ASSIGNMENT.
In the data below, work out how many lines include the string "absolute". Only the number should be given.

Top of DATASET

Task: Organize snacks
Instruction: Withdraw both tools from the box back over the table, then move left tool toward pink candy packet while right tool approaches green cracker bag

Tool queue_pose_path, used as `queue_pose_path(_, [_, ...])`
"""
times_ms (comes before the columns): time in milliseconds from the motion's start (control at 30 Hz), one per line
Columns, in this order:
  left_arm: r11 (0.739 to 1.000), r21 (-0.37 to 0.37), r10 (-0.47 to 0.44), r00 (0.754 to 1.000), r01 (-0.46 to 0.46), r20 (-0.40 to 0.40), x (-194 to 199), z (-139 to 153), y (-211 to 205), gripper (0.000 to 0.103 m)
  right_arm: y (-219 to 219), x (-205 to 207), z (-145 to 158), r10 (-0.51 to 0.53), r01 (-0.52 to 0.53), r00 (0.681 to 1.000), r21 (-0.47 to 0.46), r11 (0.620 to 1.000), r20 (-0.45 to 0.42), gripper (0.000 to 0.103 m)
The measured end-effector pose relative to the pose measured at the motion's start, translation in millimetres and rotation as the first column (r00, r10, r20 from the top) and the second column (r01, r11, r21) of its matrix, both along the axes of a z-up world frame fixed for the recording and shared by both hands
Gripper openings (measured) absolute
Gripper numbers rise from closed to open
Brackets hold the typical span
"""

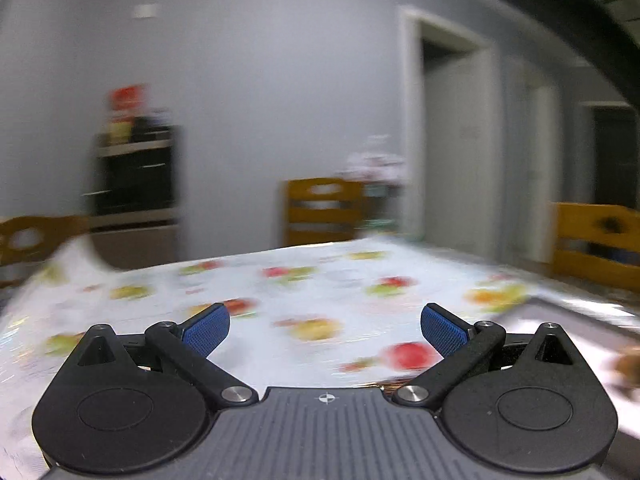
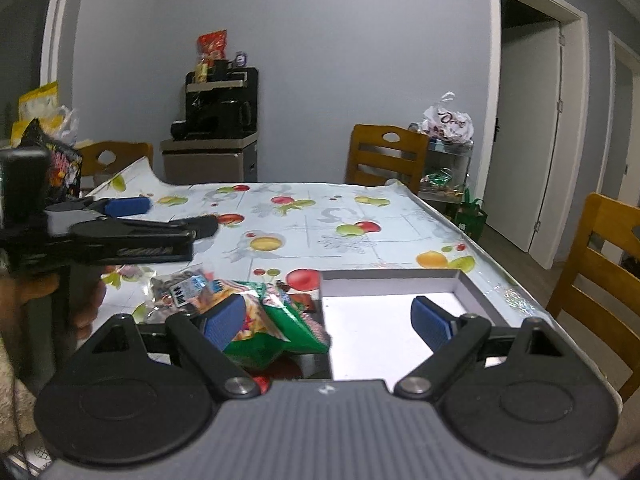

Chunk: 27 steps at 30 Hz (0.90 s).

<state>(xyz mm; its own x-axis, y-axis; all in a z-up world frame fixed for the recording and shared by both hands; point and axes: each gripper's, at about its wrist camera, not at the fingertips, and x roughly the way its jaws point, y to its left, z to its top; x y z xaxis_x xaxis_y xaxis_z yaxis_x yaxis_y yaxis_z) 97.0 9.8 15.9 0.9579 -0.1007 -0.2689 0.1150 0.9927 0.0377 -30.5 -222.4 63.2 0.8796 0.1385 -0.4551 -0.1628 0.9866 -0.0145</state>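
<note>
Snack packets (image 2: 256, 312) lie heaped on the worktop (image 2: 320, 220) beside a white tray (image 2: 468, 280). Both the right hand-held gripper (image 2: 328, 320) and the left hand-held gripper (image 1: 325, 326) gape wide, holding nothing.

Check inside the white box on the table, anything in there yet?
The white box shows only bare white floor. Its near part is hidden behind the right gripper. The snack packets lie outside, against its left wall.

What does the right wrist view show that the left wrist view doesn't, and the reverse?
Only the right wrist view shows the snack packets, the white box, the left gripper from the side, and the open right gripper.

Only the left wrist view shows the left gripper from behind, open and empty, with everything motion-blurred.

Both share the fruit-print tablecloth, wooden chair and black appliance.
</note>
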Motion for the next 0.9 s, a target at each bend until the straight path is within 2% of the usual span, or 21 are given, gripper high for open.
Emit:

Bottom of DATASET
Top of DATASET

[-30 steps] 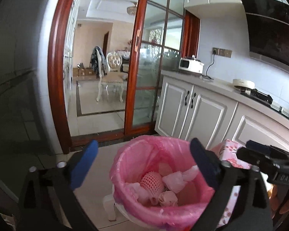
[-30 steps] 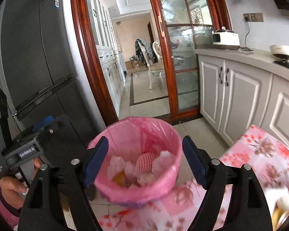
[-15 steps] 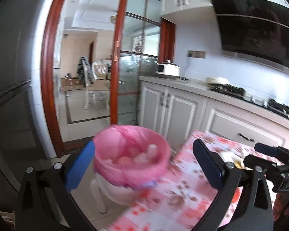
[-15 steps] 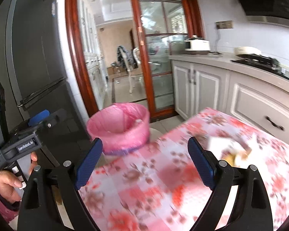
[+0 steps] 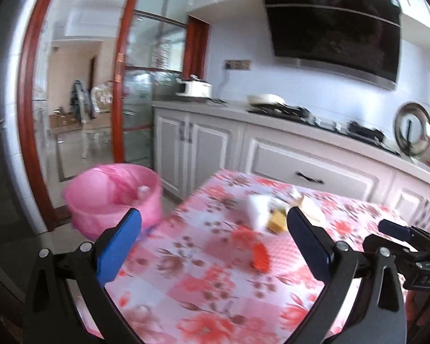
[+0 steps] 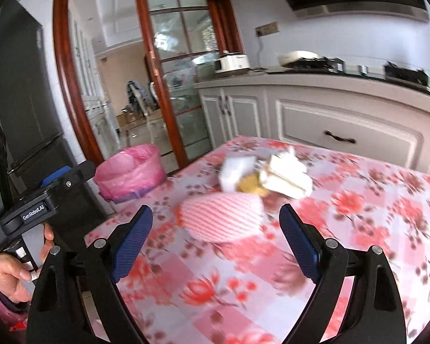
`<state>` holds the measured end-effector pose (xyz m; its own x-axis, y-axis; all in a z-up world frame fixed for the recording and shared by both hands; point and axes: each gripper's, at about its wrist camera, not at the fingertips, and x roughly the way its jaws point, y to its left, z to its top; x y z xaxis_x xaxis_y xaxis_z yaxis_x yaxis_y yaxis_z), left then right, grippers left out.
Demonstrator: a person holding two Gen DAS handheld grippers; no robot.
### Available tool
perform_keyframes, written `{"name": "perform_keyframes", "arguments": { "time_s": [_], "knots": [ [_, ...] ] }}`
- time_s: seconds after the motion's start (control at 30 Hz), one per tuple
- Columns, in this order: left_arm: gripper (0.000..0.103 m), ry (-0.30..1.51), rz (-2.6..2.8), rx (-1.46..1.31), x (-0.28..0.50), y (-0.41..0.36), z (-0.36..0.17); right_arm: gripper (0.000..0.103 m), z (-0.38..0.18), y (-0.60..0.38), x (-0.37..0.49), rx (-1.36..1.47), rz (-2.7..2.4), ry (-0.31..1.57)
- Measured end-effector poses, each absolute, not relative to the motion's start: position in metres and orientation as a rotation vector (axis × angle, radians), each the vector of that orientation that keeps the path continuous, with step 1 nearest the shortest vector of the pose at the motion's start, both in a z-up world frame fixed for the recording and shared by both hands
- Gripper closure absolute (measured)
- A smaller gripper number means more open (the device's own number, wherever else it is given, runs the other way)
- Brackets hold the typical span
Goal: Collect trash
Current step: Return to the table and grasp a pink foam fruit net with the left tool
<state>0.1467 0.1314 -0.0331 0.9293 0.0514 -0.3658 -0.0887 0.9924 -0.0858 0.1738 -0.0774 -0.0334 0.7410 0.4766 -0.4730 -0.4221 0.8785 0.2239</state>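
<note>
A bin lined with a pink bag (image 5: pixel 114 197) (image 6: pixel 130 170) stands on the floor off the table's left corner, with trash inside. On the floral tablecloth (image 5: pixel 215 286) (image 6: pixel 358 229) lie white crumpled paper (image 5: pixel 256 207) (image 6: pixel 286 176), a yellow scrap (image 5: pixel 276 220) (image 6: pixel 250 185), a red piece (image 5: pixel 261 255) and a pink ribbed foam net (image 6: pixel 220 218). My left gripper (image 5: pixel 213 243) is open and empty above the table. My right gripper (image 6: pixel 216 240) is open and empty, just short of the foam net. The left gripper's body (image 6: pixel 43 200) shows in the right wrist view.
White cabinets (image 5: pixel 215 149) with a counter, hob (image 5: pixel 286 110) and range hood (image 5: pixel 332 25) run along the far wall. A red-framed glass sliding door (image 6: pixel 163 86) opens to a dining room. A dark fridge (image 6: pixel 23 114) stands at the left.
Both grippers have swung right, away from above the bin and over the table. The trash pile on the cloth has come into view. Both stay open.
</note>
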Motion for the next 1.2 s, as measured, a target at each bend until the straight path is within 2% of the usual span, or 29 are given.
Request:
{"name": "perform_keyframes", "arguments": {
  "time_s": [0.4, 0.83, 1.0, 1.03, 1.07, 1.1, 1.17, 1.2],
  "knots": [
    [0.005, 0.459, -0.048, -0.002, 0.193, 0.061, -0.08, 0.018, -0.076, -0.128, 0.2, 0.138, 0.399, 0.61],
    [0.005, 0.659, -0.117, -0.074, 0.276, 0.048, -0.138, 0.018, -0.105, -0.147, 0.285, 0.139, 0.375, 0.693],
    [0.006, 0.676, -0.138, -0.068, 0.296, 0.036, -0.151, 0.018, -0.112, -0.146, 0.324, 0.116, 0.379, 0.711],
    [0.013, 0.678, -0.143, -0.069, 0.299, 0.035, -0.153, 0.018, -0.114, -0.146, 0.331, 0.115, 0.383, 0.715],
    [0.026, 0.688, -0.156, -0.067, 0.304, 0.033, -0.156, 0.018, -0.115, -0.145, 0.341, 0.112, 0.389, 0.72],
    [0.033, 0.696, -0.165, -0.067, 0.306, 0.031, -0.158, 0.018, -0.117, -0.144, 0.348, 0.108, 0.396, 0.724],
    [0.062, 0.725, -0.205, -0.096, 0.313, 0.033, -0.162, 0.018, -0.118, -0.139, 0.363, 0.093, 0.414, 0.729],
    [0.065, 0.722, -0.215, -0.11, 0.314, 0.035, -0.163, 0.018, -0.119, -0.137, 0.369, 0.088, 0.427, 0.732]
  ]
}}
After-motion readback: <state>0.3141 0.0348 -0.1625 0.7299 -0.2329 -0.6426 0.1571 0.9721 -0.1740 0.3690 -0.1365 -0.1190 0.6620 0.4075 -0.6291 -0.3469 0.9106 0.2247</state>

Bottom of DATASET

FINISHED EXERCISE.
3